Shelleyan Orphan were a British alternative music group that peaked during the 1980s and early 1990s. They played a style of pop influenced by chamber music, and which featured dual male-female vocals.

Career
In 1980, Caroline Crawley and Jemaur Tayle met in Bournemouth, England, where they discovered a mutual appreciation of poet Percy Bysshe Shelley. Two years later, after taking the name Shelleyan Orphan from the Shelley poem Spirit of Solitude, the pair moved to London to seek out orchestral elements to add to their voices.

In June 1984, the band got their first break and landed a session with Richard Skinner for BBC Radio 1. The band signed with Rough Trade Records in 1986 and released the singles, "Cavalry of Cloud" and "Anatomy of Love".

In 1987, the band released their first of four albums: Helleborine. Named after the Helleborine orchid said to have the power to cure madness, the album was recorded at Abbey Road Studios with producer Haydn Bendall. Helleborine included an assortment of guest musicians including Stuart Elliott (the drummer for Kate Bush), and Kate's brother Paddy Bush.

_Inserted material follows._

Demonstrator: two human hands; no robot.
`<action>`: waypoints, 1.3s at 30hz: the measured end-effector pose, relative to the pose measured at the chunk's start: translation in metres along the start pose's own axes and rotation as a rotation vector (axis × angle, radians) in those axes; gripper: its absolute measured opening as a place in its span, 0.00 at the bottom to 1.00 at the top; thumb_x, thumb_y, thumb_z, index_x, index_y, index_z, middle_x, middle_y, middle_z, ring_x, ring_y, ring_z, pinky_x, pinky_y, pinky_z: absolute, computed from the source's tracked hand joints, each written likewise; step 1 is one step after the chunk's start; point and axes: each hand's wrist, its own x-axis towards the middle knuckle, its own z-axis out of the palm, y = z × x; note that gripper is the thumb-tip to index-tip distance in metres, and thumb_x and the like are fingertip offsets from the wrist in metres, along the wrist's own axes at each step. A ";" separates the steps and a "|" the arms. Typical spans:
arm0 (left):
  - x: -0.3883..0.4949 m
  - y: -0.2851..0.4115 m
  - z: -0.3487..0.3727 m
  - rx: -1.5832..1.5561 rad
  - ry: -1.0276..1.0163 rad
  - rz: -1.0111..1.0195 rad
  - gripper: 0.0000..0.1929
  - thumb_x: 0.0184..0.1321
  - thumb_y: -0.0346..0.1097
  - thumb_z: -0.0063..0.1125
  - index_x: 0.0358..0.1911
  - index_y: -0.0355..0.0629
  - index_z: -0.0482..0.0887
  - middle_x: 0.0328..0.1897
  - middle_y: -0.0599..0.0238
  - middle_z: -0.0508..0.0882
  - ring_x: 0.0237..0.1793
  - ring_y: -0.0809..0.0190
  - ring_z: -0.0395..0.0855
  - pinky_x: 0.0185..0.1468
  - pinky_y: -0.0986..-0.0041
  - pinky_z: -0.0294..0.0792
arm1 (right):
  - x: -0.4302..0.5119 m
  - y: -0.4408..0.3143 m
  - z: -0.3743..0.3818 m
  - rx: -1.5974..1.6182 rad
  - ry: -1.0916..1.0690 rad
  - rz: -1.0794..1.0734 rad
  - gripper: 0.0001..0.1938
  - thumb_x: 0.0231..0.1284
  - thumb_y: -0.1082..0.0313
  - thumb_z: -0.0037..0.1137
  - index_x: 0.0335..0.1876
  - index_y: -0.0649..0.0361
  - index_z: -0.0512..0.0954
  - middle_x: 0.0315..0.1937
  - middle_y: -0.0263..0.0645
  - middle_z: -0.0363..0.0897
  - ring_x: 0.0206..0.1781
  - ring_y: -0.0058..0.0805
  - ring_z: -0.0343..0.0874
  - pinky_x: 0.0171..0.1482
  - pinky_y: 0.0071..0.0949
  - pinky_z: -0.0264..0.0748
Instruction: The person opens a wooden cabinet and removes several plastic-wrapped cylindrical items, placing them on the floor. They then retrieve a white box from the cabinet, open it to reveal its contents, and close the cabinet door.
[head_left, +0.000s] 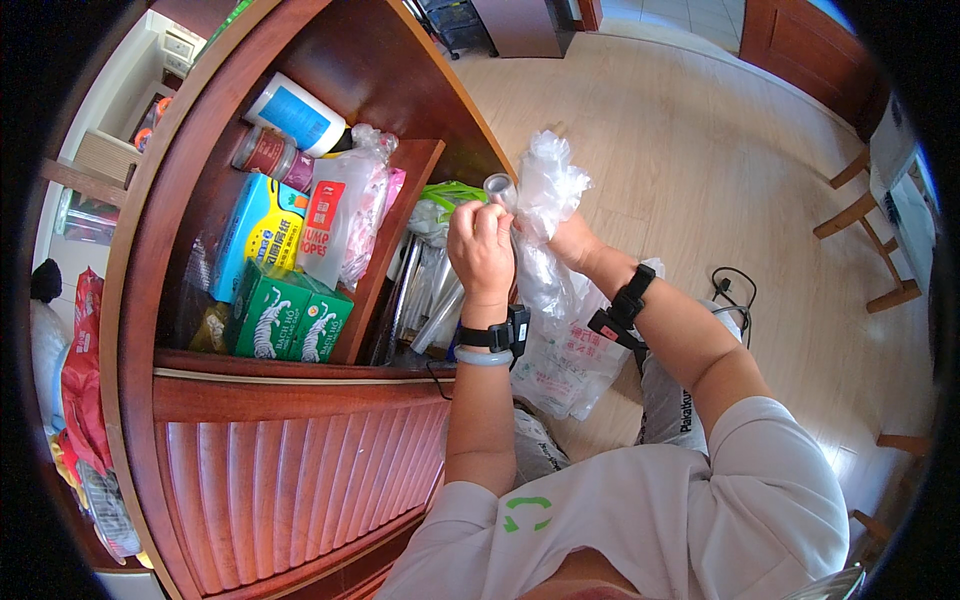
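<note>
At the cabinet's open side, my left hand (484, 244) is closed at the near end of a clear plastic roll (501, 189), whose round hollow end points up. Just to the right, my right hand (574, 241) is partly hidden behind a crumpled translucent plastic bag (551, 176), with its fingers out of sight. Below both hands hang more thin plastic bags (574, 367), some with red print. Inside the lower compartment, left of my left hand, lie clear rolls (439, 319) and a white and green plastic bag (442, 206).
The wooden cabinet (300, 401) has a divider (397, 247); its upper shelf holds green boxes (289, 315), a blue and yellow box (259, 232), jars (274, 159) and a white container (296, 112). A black cable (739, 300) lies on the floor beside chair legs (847, 214).
</note>
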 end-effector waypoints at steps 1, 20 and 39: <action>-0.001 -0.001 0.001 -0.015 -0.005 -0.011 0.08 0.49 0.31 0.61 0.29 0.43 0.74 0.34 0.60 0.73 0.37 0.50 0.74 0.41 0.62 0.68 | 0.000 0.001 0.000 -0.016 0.008 -0.017 0.10 0.54 0.64 0.54 0.37 0.61 0.75 0.35 0.40 0.75 0.37 0.30 0.72 0.43 0.30 0.70; 0.006 -0.017 -0.025 -0.830 -0.192 -0.495 0.15 0.53 0.31 0.62 0.45 0.38 0.80 0.40 0.67 0.77 0.36 0.69 0.73 0.43 0.79 0.67 | -0.008 -0.010 -0.004 0.146 -0.075 -0.059 0.21 0.42 0.64 0.67 0.43 0.61 0.74 0.39 0.40 0.76 0.42 0.31 0.73 0.49 0.30 0.69; 0.008 -0.010 -0.060 -1.232 -0.422 -0.612 0.18 0.54 0.31 0.60 0.48 0.34 0.75 0.45 0.65 0.77 0.45 0.69 0.74 0.52 0.78 0.65 | -0.013 0.003 -0.002 0.220 -0.264 -0.041 0.26 0.42 0.56 0.69 0.47 0.60 0.74 0.44 0.42 0.76 0.48 0.34 0.72 0.53 0.31 0.67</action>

In 1989, they released Century Flower. So called after a flower that blooms only once in its lifetime, this album was intended to mark "an event which affects enormous change, maybe once in a century: on a world scale, the atomic bomb: on a personal level, the death of someone close to you". Produced by David M. Allen, the band's sound caught the ear of The Cure's Robert Smith, who invited the band to accompany them on their Prayer Tour. While on that tour, Caroline Crawley began a relationship with Cure drummer Boris Williams.

In 1991, the band received another break when Crawley was approached by 4AD Records founder Ivo Watts-Russell who asked her to appear on four tracks of This Mortal Coil's Blood. Crawley was permitted to do her own interpretations of the tracks, and appeared in the video for the Syd Barrett cover, "Late Night". With Jem Tayle, Shelleyan Orphan recorded and released tracks for several compilation albums during this period.

In 1992, Shelleyan Orphan returned with their album Humroot. Named after Tayle's childhood dog, Humroot was recorded by Bill Buchanan, and the band were joined by Boris Williams, Porl Thompson (The Cure) and Roberto Soave (Presence).

Shortly after Humroots release, Shelleyan Orphan disbanded. Tayle formed his own band, Elephantine, and Crawley, along with Williams and Soave, formed Babacar. Soon after, Tayle joined Babacar as a full-time member, though not contributing to the songwriting.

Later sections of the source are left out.